Exactly repeat the full listing that follows.

=-=-=-=-=

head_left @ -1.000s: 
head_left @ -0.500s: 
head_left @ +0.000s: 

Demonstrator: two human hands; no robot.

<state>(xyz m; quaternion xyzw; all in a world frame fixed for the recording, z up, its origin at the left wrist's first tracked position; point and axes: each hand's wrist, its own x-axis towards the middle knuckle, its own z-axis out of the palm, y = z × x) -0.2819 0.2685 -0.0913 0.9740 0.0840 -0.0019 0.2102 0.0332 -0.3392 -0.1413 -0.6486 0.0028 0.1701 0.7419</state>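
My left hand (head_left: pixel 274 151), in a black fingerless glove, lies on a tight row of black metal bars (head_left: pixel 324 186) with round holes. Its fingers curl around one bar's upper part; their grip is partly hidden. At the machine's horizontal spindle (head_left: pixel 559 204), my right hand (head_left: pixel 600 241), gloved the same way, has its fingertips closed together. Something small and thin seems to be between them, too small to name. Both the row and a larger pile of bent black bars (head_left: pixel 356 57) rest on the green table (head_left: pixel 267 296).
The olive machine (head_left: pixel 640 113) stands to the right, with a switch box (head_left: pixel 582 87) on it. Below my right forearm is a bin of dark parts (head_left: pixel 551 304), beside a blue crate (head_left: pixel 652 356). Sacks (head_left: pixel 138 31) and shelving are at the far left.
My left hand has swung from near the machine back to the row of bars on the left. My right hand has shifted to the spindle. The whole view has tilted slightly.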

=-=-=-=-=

:: Finished task ::
head_left @ -1.000s: 
head_left @ -0.500s: 
head_left @ +0.000s: 

Demonstrator: two human hands; no robot.

<state>(xyz m; quaternion xyzw; all in a world frame fixed for the recording, z up, its origin at the left wrist's first tracked position; point and axes: each hand's wrist, its own x-axis towards the middle knuckle, its own z-axis out of the palm, y = z × x) -0.2819 0.2685 -0.0913 0.9740 0.0840 -0.0019 0.2102 0.0332 -0.3392 -0.1413 -0.6486 0.0028 0.1701 0.7419</state>
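My left hand (head_left: pixel 274 151), in a black fingerless glove, lies on a tight row of black metal bars (head_left: pixel 324 186) with round holes. Its fingers curl around one bar's upper part; their grip is partly hidden. At the machine's horizontal spindle (head_left: pixel 559 204), my right hand (head_left: pixel 600 241), gloved the same way, has its fingertips closed together. Something small and thin seems to be between them, too small to name. Both the row and a larger pile of bent black bars (head_left: pixel 356 57) rest on the green table (head_left: pixel 267 296).
The olive machine (head_left: pixel 640 113) stands to the right, with a switch box (head_left: pixel 582 87) on it. Below my right forearm is a bin of dark parts (head_left: pixel 551 304), beside a blue crate (head_left: pixel 652 356). Sacks (head_left: pixel 138 31) and shelving are at the far left.
My left hand has swung from near the machine back to the row of bars on the left. My right hand has shifted to the spindle. The whole view has tilted slightly.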

Nothing further is required of this output.